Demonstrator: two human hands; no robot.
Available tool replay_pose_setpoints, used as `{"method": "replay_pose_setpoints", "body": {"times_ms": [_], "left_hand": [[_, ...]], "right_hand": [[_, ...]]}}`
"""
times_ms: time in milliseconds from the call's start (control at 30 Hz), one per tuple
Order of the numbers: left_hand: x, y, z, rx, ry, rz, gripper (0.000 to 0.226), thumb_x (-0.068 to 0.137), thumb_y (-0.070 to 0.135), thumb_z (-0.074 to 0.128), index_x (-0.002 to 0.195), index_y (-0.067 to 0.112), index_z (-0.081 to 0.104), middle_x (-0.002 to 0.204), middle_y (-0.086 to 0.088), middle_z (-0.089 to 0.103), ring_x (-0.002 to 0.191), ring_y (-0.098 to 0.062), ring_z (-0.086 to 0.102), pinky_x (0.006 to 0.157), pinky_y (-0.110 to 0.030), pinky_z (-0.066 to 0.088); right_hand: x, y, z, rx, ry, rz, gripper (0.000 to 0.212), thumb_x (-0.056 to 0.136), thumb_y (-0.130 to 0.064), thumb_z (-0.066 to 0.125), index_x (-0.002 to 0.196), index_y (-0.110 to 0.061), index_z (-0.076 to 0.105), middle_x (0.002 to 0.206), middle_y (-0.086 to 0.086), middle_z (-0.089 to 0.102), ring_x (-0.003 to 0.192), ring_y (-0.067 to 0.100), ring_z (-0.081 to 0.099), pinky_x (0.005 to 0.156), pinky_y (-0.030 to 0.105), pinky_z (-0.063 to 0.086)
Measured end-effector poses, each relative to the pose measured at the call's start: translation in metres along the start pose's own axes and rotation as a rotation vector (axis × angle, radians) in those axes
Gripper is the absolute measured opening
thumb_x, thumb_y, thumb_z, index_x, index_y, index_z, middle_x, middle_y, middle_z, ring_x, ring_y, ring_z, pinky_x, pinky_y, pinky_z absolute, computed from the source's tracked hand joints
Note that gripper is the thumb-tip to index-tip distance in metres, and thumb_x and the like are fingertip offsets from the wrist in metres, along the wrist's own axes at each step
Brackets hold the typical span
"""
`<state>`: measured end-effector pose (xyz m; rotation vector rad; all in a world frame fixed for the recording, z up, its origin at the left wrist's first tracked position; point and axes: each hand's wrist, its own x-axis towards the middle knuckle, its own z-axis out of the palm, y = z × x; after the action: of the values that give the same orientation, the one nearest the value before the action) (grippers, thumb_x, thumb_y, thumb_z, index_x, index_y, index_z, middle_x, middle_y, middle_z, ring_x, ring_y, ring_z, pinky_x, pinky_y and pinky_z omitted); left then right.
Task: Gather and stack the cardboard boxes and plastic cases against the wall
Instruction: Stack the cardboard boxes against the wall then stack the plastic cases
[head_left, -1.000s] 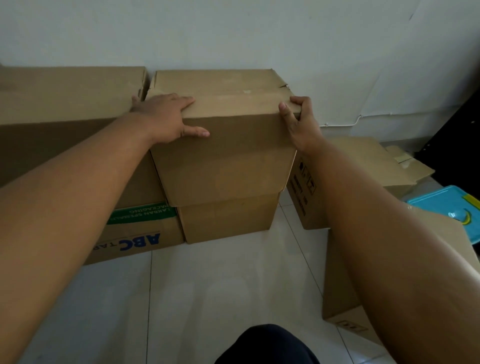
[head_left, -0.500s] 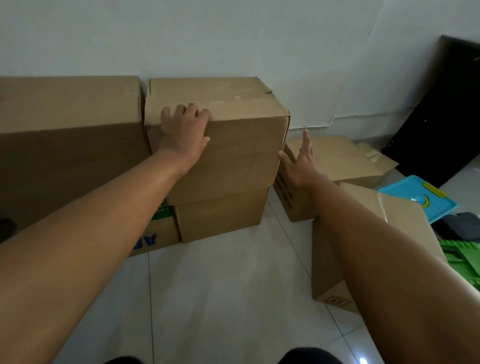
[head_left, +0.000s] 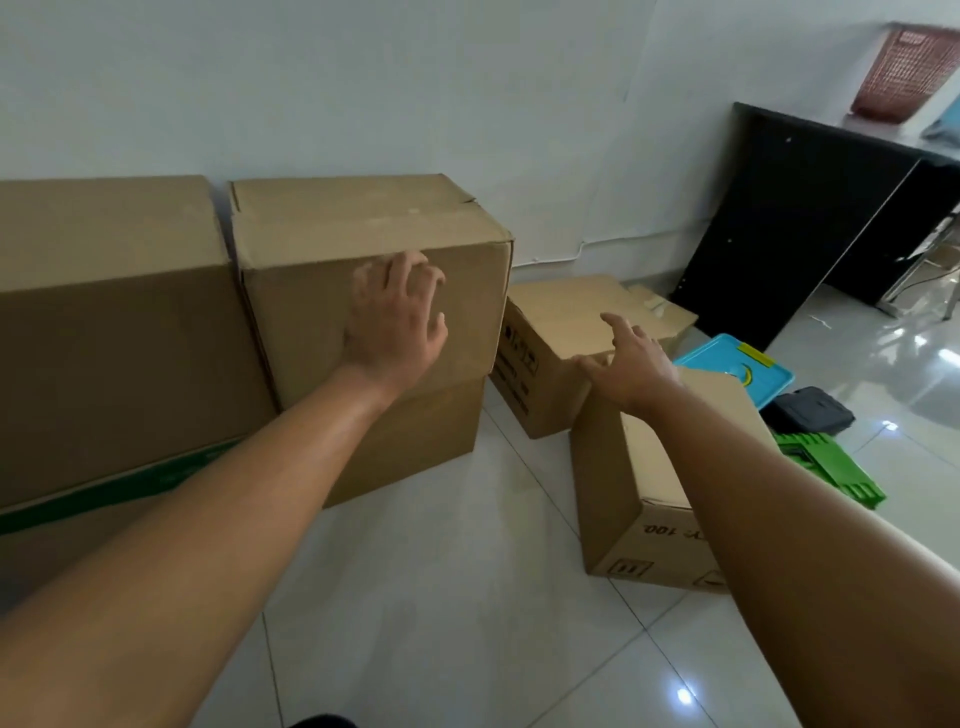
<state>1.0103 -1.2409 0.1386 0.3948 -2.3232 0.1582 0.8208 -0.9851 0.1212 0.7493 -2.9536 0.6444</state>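
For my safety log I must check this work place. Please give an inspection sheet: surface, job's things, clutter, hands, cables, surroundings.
Surface: floor, glossy white tiles.
Job's things: top box sits on lower box at the wall, beside big box; small box and near box on the floor to the right; blue case, black case, green case farther right.
Clutter: nothing seen.
Hands: left hand open, at the top box's front; right hand open, above the near box.
Cables: white cable runs along the wall base.
Surroundings: black panel at right, red basket above it.
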Motion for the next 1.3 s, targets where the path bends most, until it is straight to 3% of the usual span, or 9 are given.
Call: {"method": "replay_pose_setpoints", "body": {"times_ms": [133, 333, 567, 667, 767, 900, 1067, 1200, 1300], "left_hand": [[-0.005, 0.052, 0.052, -0.126, -0.033, 0.023, 0.032, 0.089, 0.032, 0.066, 0.119, 0.019, 0.060, 0.121, -0.006, 0.054, 0.111, -0.026, 0.054, 0.091, -0.039, 0.043], [-0.018, 0.130, 0.154, -0.308, -0.179, -0.122, 0.033, 0.089, 0.033, 0.070, 0.117, 0.021, 0.058, 0.122, -0.002, 0.052, 0.110, -0.025, 0.052, 0.087, -0.040, 0.050], [0.002, 0.188, 0.282, -0.335, -0.514, -0.284, 0.060, 0.093, 0.055, 0.066, 0.146, 0.037, 0.045, 0.146, -0.001, 0.042, 0.139, -0.027, 0.043, 0.111, -0.045, 0.044], [0.042, 0.220, 0.334, -0.316, -0.646, -0.453, 0.070, 0.100, 0.060, 0.056, 0.161, 0.046, 0.025, 0.173, -0.002, 0.015, 0.158, -0.032, 0.020, 0.124, -0.051, 0.030], [0.080, 0.244, 0.375, -0.184, -0.778, -0.418, 0.071, 0.109, 0.052, 0.042, 0.167, 0.041, 0.004, 0.177, -0.001, -0.010, 0.163, -0.030, 0.000, 0.129, -0.051, 0.018], [0.090, 0.254, 0.404, -0.040, -0.973, -0.374, 0.067, 0.114, 0.041, 0.030, 0.168, 0.030, -0.008, 0.175, -0.006, -0.019, 0.162, -0.028, -0.014, 0.130, -0.050, 0.004], [0.087, 0.254, 0.408, 0.018, -0.964, -0.343, 0.068, 0.114, 0.029, 0.035, 0.169, 0.027, -0.007, 0.175, -0.010, -0.016, 0.161, -0.028, -0.015, 0.130, -0.048, -0.002], [0.091, 0.250, 0.414, 0.018, -0.955, -0.346, 0.063, 0.116, 0.026, 0.032, 0.169, 0.023, -0.002, 0.175, -0.015, -0.009, 0.162, -0.032, -0.010, 0.129, -0.042, -0.002], [0.088, 0.248, 0.423, 0.006, -0.890, -0.361, 0.061, 0.116, 0.023, 0.033, 0.170, 0.022, 0.005, 0.176, -0.014, -0.004, 0.162, -0.032, -0.006, 0.131, -0.043, 0.008]], "right_hand": [[0.025, 0.051, 0.012, 0.001, 0.031, -0.037, 0.074, 0.090, -0.064, 0.062, 0.153, -0.042, 0.030, 0.147, 0.006, 0.052, 0.133, 0.033, 0.052, 0.101, 0.057, 0.053], [0.103, 0.161, 0.041, -0.052, 0.021, -0.055, 0.070, 0.087, -0.071, 0.058, 0.147, -0.043, 0.035, 0.139, 0.002, 0.056, 0.126, 0.027, 0.056, 0.093, 0.054, 0.058], [0.244, 0.263, 0.081, -0.075, -0.099, -0.005, 0.075, 0.090, -0.071, 0.057, 0.154, -0.041, 0.033, 0.158, 0.009, 0.039, 0.146, 0.036, 0.037, 0.109, 0.061, 0.044], [0.304, 0.300, 0.092, -0.072, -0.137, -0.023, 0.081, 0.089, -0.076, 0.053, 0.157, -0.042, 0.027, 0.165, 0.011, 0.028, 0.150, 0.040, 0.030, 0.114, 0.063, 0.037], [0.357, 0.335, 0.101, -0.011, -0.195, -0.009, 0.082, 0.094, -0.075, 0.046, 0.163, -0.040, 0.017, 0.172, 0.012, 0.009, 0.155, 0.045, 0.019, 0.120, 0.062, 0.027], [0.397, 0.365, 0.117, 0.179, -0.399, 0.025, 0.079, 0.102, -0.066, 0.040, 0.166, -0.034, 0.006, 0.168, 0.012, 0.019, 0.145, 0.045, 0.037, 0.118, 0.058, 0.035], [0.394, 0.372, 0.126, 0.328, -0.393, 0.034, 0.074, 0.101, -0.065, 0.044, 0.162, -0.045, 0.006, 0.160, 0.007, 0.031, 0.132, 0.040, 0.051, 0.106, 0.058, 0.048], [0.396, 0.371, 0.132, 0.341, -0.397, 0.056, 0.076, 0.101, -0.060, 0.050, 0.162, -0.046, 0.006, 0.162, 0.010, 0.028, 0.136, 0.040, 0.049, 0.110, 0.060, 0.046], [0.396, 0.372, 0.135, 0.349, -0.314, 0.029, 0.076, 0.101, -0.054, 0.055, 0.165, -0.037, 0.016, 0.163, 0.015, 0.031, 0.142, 0.042, 0.040, 0.113, 0.055, 0.038]]}}
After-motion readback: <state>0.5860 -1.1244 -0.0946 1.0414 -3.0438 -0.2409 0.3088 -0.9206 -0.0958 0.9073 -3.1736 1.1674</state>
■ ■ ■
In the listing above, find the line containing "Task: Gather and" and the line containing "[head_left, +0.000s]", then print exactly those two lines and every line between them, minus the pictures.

* EXERCISE OUTPUT
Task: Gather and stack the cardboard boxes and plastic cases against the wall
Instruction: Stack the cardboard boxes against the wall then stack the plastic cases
[head_left, -1.000s] 
[head_left, -0.500s] 
[head_left, +0.000s] 

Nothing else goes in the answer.